Welcome to the Daily Roundup. We take a look at the secret meetings Valve arranged to get developers excited about its VR project. Meanwhile, Hillary Clinton answers questions about her use of personal email and a number of companies share ideas on the future of wearables. Head past the break to get caught up on today's biggest stories.

How Valve's secret meeting got devs on board with Steam VR

Alex Schwartz expected robes. His development studio, Owlchemy Labs, received a cryptic email from Valve, one of the largest and most mysterious companies in the gaming industry, on an otherwise normal day in October: The message contained a secrecy agreement, plane tickets and the vague assertion that this was all about something related to virtual reality.

Hillary Clinton: 'I think I went above and beyond' email requirements

The most contentious work-related email debate of this month (at least) continued today, as likely presidential candidate Hillary Clinton held a press conference at the UN headquarters. The topic? Her use of a self-hosted email address during her time as Secretary of State.

These companies think the future of wearables is wellness, not watches

Whisper it, but if the trend at London's Wearable Technology Show is any indication then the future of wearables may not be in fitness. Yesterday, Apple announced a medical research platform in the form of Research kit and less than 24 hours afterward, the dominant theme is not about pleasing marathon runners.

Wikimedia is suing the NSA over its mass surveillance program

The Wikimedia Foundation is suing the US National Security Agency (NSA) for breaching Wikipedia users' privacy with mass surveillance techniques. It said that the aim of the suit is to "end (the NSA) mass surveillance program in order to protect the rights of our users around the world."

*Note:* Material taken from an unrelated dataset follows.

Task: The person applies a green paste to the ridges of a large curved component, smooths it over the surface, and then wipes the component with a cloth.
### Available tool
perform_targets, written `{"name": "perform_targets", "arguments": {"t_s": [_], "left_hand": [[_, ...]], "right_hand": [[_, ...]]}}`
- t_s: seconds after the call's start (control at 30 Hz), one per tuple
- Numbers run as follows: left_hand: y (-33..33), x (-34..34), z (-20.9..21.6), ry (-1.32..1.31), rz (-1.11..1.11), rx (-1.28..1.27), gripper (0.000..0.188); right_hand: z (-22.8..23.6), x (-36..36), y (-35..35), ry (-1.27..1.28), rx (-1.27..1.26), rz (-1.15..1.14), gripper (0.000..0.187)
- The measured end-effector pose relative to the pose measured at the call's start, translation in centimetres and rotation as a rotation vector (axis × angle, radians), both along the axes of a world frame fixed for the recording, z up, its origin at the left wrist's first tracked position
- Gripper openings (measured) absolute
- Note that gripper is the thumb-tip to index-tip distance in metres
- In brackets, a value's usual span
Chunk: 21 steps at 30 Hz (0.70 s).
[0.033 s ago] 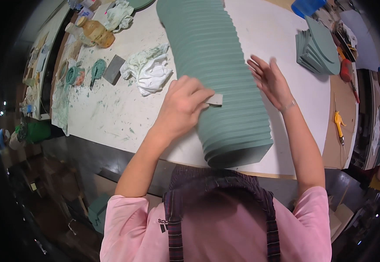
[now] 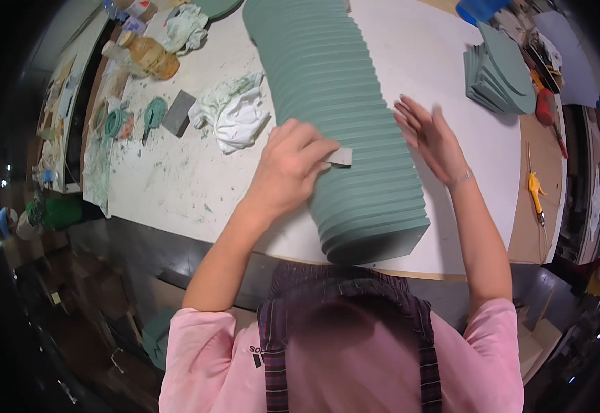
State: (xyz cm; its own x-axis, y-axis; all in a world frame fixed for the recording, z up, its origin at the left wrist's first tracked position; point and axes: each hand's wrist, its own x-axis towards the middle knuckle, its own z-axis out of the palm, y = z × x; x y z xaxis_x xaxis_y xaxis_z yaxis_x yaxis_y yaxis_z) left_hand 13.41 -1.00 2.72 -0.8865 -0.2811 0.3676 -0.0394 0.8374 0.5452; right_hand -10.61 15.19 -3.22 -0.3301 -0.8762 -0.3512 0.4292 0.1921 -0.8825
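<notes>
A long row of overlapping green flat panels (image 2: 327, 82) runs up the table in front of me, its near end tilted by the table's front edge. My left hand (image 2: 290, 165) is closed on a small flat grey rectangular piece (image 2: 342, 157), which lies over the row's upper surface near its left side. Beside the row's right edge, my right hand (image 2: 432, 140) is held with fingers stretched out and holds nothing. A small gap seems to part it from the panels.
Left of the row lie a crumpled white cloth (image 2: 234, 113), a dark grey block (image 2: 179, 114), a green-smeared tool (image 2: 154, 117), a pot (image 2: 118, 122) and a bottle (image 2: 150, 56). To the right are more green panels (image 2: 496, 76) and a yellow-handled tool (image 2: 536, 189).
My right hand has shifted slightly right and toward me, with its fingers still spread. My left hand and the grey piece stay in nearly the same place.
</notes>
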Motion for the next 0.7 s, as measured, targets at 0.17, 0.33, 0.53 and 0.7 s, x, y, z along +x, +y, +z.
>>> {"name": "perform_targets", "arguments": {"t_s": [0.17,0.33,0.53,0.7], "left_hand": [[2.9,-8.9,-1.1,0.118,-0.154,-0.089,0.024],[1.5,-8.1,2.4,0.081,-0.231,-0.091,0.026],[1.1,-2.7,1.3,-0.197,-0.150,-0.043,0.035],[3.8,-11.0,0.8,0.033,-0.236,-0.067,0.023]], "right_hand": [[0.1,5.4,9.6,-0.035,-0.070,0.079,0.111],[-0.9,8.9,13.2,0.170,-0.025,0.068,0.119],[-1.3,11.3,12.0,0.275,0.067,-0.053,0.106],[-1.2,11.9,11.3,0.251,0.021,-0.049,0.103]]}}
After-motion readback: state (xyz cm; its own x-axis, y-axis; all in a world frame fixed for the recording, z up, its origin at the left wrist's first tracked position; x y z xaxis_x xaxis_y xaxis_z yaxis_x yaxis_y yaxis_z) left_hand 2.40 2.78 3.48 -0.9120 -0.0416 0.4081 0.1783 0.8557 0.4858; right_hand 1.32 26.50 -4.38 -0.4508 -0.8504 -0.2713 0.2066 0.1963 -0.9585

Self-destructing site shows how long it takes Google to find you

Wondering how long it would take for Google's search engine to find your website if you didn't promote it? About 22 days, according to Matthew Rothenberg. He recently launched Unindexed, a purposefully short-lived web community that was set to self-destruct as soon as Google's indexing technology made it searchable.

Uber wants 1 million women as drivers by 2020

To put it mildly, Uber's reputation for supporting women is less than stellar -- it's not hard to find women who refuse to be passengers, let alone drivers. However, the ridesharing service just took a significant step toward gender equality: as part of a collaboration with the United Nations, it's vowing to create 1 million jobs for women as Uber drivers by 2020.

New 'Game of Thrones' episodes will air worldwide simultaneously

It looks like HBO has caught wind of those "most pirated show in the world" stats Game of Thrones keeps racking up, and it's making a change. Besides launching HBO Now streaming that anyone in the US with internet (and an Apple device) can sign up for, its distribution is changing up worldwide.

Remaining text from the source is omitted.